J'ai en effet l'impression que l'attitude des lycéens a un peu évolué. En 2005, il y avait une opposition forte des jeunes qui semblaient très attachés au maintien du bac dans sa forme traditionnelle au nom de l'égalité que semblait garantir l'examen national. Aujourd'hui, il y a une évolution des mentalités. Il est difficile de dire pourquoi mais ce qui ressort est que les jeunes veulent une sorte de compromis entre conserver le symbole de l'examen et diminuer le stress dû à l'examen. Il y a l'idée que le contrôle continu est plus juste puisque les jeunes qui ont travaillé toute l'année ne risquent pas d'être éliminés sur un coup de dés.

Les jeunes sont en fait assez favorables
à la méritocratie scolaire.

C'est paradoxal : en 2005, ils se battaient pour garder l'examen au nom de l'égalité, et désormais, ils seraient favorables au contrôle continu au nom de la justice…

En 2005, ils se battaient pour une justice théorique. L'idée que l'examen national soit garant de l'égalité est un leurre car un bac à Louis-le-Grand est différent d'un bac en Seine-Saint-Denis. La preuve : comme les inscriptions dans le supérieur se font avant le bac, c'est davantage l'établissement que le bac qui joue un rôle. En outre, comme les inscriptions sont de plus en plus sélectives, l'établissement risque de plus en plus de compter. D'ailleurs, les lycéens, dans le sondage, souhaiteraient que les mentions aient un poids plus important dans l'orientation dans le supérieur.

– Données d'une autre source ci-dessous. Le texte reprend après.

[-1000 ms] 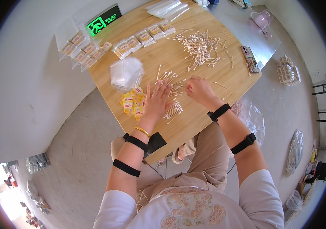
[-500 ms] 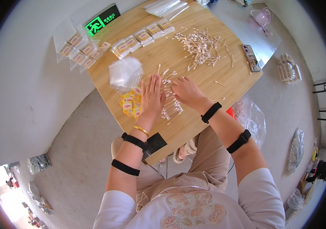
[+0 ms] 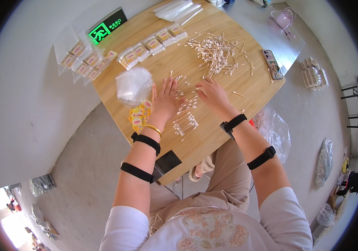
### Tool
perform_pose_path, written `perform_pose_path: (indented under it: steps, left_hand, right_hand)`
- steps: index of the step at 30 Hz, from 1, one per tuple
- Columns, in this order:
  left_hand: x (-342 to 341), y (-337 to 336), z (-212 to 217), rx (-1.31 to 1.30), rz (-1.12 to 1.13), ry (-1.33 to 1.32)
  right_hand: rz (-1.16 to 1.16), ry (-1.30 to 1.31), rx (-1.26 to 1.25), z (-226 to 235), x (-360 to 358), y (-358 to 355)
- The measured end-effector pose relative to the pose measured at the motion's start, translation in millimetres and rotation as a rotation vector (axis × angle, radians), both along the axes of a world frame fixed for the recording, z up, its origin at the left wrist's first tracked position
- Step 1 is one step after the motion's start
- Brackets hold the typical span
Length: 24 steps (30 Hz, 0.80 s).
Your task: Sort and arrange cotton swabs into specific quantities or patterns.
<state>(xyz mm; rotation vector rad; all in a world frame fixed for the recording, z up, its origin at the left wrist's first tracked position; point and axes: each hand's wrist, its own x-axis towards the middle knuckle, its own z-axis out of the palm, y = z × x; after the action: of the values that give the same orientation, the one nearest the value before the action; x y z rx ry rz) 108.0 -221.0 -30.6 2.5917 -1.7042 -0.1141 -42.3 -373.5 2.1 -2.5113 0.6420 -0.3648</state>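
Green-lit rectangular sign [image 3: 107, 27] stood at the round wooden table [image 3: 229, 121] far edge, clear packets [image 3: 145, 45] in a row beside it | left hand [image 3: 164, 100] lay flat, fingers spread, on thin white-tipped cotton swabs [image 3: 186, 113] | right hand [image 3: 213, 95] curled, pinching swabs | yellow labels [image 3: 139, 117] near table's left edge.

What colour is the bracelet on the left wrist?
Gold. The bracelet shows best in the head view, just above a black strap.

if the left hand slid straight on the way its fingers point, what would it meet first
The left hand lies flat, fingers pointing up the table. Just past the fingertips lie a few loose swabs; those probably come first. Beyond is bare wood, then the row of small packets.
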Motion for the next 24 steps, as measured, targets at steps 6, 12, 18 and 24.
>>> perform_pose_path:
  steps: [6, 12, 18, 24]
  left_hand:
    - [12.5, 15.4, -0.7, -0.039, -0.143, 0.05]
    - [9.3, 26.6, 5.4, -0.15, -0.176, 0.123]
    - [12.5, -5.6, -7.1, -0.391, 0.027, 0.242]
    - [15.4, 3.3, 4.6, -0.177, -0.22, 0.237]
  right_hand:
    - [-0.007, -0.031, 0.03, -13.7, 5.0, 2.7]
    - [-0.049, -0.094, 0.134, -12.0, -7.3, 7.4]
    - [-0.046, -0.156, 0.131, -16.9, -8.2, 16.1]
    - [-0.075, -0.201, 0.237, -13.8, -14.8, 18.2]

Qu'est-ce que cela signifie ?

Les lycéens pensent peut-être aux risques d'échec en premier cycle universitaire pour ceux qui s'engagent dans des filières qui ne correspondent pas à leur niveau scolaire. Plus globalement, une partie des lycéens est plutôt favorable à la méritocratie scolaire, c'est-à-dire à l'idée que le niveau de réussite dans les études doit être pris en compte dans l'orientation, ce qui n'est pas très éloigné d'une idée de sélection par le mérite scolaire, idée pourtant totalement rejetée par les syndicats étudiants.

En fait ce résultat n'est pas totalement une surprise : une enquête menée en 2009 au sein de mon laboratoire (l'enquête dite PISJ, pour "Perception des inégalités et des sentiments de justice"), reposant sur un échantillon représentatif, montrait que 63 % des 18-24 ans (54 % des 25-29 ans, 50 % des 30 ans et plus) étaient d'accord avec la proposition suivante : "En France, les revenus du travail devraient dépendre davantage du niveau de diplôme." L'idée n'est évidemment pas tout à fait la même, mais elle valide bien cependant l'adhésion assez large à la méritocratie par la valeur du diplôme.

Que retenez-vous d'autre de ce sondage sur l'évolution du lycée ?

L'idée d'un lycée modulable, où l'on pourrait choisir ses propres matières selon ses goûts et son orientation personnelle me semble intéressante. Cela va dans le sens d'un enseignement plus personnalisé.

Également, la partie sur l'enseignement critique est une bonne chose. L'enseignement en France est très formel : les lycéens écoutent un prof dans une conception de l'enseignement très traditionnelle. Tant mieux si les lycéens désirent un enseignement plus participatif !

Plus globalement, que dit ce sondage sur la jeunesse d'aujourd'hui ?

C'est plutôt encourageant. Les jeunes se montrent plus pragmatiques, moins idéologiques. Ils sont pour des solutions souples, adaptables. On entend dire que les jeunes sont moins politisés : c'est sans doute vrai, mais si être politisé signifie être contre toutes les réformes, ce n'est pas forcément une bonne façon d'être politisé… Les jeunes – et pas que les jeunes d'ailleurs ! – sont favorables à une grande réforme des partis traditionnels, et ils sont toujours prêts à s'engager pour des causes qui les motivent et les intéressent.